Accidental injury is the leading cause of death for Americans under the age of forty-five. From fatal traffic accidents to firearms injuries to casualties of war to a deadly virus passed to an elderly loved one, accidental harm dates back almost as far as our human stories go. When these accidents occur, they pose profound and agonizing questions: What do we do when a death falls somewhere between a murder and an insurance claim? What if we are responsible for such harm? Is healing even possible?

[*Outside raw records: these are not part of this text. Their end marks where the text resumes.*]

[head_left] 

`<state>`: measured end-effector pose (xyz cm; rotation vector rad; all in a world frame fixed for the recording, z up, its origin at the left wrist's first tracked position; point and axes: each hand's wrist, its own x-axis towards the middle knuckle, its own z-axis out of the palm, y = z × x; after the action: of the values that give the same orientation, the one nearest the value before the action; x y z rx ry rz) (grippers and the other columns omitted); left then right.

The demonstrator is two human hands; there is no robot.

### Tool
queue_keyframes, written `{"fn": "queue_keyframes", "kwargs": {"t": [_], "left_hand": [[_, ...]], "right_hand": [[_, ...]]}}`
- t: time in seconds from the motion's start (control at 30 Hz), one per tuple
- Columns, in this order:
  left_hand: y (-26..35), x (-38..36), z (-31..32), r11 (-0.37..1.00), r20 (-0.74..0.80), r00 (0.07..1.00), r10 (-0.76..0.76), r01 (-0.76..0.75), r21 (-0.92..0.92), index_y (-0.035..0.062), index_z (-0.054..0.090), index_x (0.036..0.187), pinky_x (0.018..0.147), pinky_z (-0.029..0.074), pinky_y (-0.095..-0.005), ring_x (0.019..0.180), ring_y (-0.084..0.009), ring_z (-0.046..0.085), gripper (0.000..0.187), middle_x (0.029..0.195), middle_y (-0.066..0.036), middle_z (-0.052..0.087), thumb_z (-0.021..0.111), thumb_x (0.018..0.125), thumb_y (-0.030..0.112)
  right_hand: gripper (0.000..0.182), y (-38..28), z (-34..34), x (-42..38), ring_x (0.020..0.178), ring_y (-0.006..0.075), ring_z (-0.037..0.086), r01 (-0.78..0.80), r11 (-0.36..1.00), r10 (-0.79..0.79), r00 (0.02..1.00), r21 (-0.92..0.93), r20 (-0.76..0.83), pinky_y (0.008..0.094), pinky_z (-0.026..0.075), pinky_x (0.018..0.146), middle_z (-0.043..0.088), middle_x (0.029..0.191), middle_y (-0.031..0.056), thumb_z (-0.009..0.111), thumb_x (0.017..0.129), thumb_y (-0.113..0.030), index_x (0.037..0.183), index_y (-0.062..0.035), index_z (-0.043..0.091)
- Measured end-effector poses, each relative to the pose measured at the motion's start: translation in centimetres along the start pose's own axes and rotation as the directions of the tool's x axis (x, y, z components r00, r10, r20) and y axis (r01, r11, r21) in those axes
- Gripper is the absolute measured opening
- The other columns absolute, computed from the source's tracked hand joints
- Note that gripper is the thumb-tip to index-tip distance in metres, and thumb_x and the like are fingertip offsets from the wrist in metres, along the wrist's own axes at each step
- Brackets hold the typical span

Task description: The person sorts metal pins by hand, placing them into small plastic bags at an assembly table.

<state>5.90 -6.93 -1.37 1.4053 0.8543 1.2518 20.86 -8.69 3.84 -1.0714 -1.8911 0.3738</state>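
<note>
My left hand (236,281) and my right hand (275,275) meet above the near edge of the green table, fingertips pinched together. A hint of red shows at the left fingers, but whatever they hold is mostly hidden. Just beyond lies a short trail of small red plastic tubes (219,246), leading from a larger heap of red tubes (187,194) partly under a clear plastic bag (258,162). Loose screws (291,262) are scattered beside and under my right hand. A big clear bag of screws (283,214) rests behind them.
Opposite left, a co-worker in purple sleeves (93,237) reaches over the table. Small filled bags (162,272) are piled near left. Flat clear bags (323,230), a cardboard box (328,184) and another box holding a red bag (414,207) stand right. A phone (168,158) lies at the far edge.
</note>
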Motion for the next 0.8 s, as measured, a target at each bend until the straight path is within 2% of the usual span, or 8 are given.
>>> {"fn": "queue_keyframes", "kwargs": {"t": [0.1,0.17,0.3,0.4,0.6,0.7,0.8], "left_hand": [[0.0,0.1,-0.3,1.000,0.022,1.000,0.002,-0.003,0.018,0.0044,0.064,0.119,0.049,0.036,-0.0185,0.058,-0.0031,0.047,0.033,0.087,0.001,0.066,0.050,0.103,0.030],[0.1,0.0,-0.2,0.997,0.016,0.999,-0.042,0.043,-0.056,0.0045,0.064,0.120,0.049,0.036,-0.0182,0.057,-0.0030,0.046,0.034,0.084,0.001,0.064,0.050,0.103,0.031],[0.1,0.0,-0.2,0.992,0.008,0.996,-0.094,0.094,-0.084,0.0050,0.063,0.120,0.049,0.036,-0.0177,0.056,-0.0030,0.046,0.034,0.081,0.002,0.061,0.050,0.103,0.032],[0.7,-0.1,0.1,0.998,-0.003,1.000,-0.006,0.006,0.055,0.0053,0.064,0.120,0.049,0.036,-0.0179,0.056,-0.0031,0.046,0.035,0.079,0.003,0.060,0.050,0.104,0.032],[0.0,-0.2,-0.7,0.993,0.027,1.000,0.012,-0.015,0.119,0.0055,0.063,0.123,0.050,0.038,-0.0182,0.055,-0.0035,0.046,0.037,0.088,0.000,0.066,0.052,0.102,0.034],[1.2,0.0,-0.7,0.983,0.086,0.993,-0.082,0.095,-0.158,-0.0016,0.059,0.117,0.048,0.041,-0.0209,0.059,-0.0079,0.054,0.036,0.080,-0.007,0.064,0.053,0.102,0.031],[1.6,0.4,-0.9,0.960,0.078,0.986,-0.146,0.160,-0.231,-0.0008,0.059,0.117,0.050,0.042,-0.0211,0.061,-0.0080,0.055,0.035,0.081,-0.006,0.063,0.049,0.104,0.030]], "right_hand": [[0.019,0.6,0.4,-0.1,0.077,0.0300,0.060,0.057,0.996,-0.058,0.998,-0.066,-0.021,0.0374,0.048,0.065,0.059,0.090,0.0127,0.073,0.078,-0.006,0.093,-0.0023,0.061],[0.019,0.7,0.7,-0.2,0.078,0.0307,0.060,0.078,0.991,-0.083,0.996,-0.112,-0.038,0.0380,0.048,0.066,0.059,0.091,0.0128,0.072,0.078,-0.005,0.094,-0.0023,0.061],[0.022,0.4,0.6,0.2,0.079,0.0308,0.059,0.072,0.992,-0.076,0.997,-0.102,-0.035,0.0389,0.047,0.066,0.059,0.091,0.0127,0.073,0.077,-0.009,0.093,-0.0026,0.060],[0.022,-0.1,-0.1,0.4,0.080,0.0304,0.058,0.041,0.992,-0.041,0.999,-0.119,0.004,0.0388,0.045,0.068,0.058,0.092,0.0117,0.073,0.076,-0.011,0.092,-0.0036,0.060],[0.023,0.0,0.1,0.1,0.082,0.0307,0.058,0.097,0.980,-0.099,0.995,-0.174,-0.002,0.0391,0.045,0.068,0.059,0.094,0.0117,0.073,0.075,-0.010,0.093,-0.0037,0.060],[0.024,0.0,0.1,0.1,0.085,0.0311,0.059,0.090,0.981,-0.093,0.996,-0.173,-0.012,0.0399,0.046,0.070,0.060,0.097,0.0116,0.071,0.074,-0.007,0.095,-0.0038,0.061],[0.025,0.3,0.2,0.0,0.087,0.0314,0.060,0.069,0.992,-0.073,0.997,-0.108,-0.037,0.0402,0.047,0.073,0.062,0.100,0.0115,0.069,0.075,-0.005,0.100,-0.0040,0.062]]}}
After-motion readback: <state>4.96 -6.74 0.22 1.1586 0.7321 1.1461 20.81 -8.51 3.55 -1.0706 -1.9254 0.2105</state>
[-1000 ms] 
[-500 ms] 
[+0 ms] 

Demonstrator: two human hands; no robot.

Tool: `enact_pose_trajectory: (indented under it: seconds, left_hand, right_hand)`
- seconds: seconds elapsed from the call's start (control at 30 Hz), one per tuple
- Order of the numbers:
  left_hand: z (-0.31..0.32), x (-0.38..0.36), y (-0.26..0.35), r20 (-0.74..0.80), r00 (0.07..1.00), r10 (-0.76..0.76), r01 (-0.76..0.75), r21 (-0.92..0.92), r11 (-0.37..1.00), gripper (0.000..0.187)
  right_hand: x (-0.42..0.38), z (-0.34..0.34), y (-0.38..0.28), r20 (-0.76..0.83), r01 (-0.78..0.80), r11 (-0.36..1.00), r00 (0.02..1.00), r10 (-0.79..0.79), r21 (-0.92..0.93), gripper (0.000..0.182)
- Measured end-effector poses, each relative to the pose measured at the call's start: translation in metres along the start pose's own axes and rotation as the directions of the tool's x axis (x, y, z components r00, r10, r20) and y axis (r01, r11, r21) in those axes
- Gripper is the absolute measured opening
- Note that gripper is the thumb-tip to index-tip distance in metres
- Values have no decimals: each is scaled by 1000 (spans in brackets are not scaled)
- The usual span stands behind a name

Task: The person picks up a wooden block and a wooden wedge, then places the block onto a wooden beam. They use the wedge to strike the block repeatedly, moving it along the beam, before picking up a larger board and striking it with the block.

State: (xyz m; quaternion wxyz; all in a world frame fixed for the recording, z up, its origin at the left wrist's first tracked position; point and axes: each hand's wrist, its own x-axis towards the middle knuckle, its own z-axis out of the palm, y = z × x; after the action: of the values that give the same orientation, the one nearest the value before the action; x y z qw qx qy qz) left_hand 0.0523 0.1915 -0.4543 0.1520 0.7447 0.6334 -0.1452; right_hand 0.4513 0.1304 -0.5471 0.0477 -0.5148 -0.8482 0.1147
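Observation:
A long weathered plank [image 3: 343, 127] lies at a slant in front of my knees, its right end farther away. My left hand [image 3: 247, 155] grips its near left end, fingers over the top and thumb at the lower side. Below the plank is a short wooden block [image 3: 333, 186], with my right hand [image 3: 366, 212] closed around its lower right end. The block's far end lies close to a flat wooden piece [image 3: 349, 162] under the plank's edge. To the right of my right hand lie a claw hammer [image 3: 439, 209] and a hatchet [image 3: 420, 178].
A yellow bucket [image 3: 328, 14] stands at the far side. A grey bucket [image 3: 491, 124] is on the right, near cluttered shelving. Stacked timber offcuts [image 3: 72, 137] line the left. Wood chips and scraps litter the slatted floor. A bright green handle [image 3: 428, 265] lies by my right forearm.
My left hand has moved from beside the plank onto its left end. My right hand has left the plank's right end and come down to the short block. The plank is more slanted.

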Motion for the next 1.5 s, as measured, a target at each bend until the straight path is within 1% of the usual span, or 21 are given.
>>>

Rooted in research on moral injury, religious rituals of confession and cleansing, and psychology--as well as the hard-won wisdom of someone who has been there--Accidental explores the complicated reality of accidental death and injury and offers companionship to those affected by these tragedies. Author, military veteran, and Episcopal priest David W. Peters walks with us through his own lonely journey after he unintentionally killed someone in a traffic accident and the journey of his family, as his brother was killed by a bus. Peters investigates the cars, guns, and systems that put some people and communities at more risk than others, and then draws wisdom from ancient cities of refuge, where accidental killers could find asylum. Accidental helps readers accept responsibility, see themselves in the stories of others, be open to mystical experiences, and find absolution and community. We can begin the journey of accountability, forgiveness, and restoration by asking spiritual questions of grief, penitence, trauma, and tragedy.
David W. Peters
David W. Peters served as an enlisted Marine and Army Chaplain, who deployed to Iraq in 2005. He is the author of several books, notably Death Letter: God, Sex, and War and Post-Traumatic God: How the Church Cares for People Who Have Been to Hell and Back. Today he serves as the vicar of St. Joan of Arc Episcopal Church, a new church plant in the diocese of Texas.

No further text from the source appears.